= Pederasty: An Integration of Cross-Cultural, Cross-Species, and Empirical Data controversy =

2005 academic essay on pederasty

Pederasty: An Integration of Cross-Cultural, Cross-Species, and Empirical Data (alternatively titled Pederasty: An Integration of Empirical, Historical, Sociological, Cross-Cultural, Cross-Species, and Evolutionary Perspectives) is an essay written by American psychologist Bruce Rind. It was written in 2005 and set to be published in a special issue of Haworth Press’ Journal Of Homosexuality. After far-right website WorldNetDaily published an article on the essay, Haworth Press cancelled its publication.

== History ==
As part of a special issue dedicated to homosexuality in antiquity, the Journal of Homosexuality planned to publish a number of essays on the topic. One of the essays, written by Bruce Rind, examined Pederasty through a cross-cultural perspective. Shortly before the issue was published, an article published on right-wing website WorldNetDaily denounced Rind's article.

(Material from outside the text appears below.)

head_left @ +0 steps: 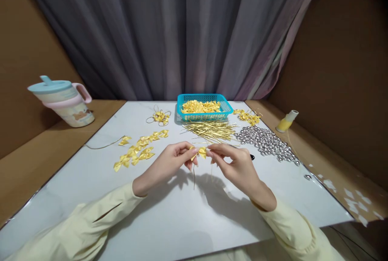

Later that year, Haworth Press decided to pull the article from the issue. Later, the organization announced that they intended to publish Rind's article, alongside other essays on the topic of "adult–adolescent sexuality", on a later volume.

As of June 2009, a number of classicists were in the process of submitting the essay to be published by Taylor & Francis. The organization later decided that it would not publish the article. The article was ultimately published by Routledge.

== Reception ==
Barbara Fister, who worked at the Journal of Homosexuality's editorial board at the time, resigned soon after Haworth Press pulled the essay. She stated in 2012 that she had resigned "because it seemed wrong to do voluntary work for a publisher that was willing to override an editorial board’s decision in response to criticism".

An article published on Sexualities in 2006 described Haworth Press' actions as "a clear act of censorship; a preemptive attack on thought and debate".

A review of Rind's essay by L Eric Alcorn was published by Routledge in 2013.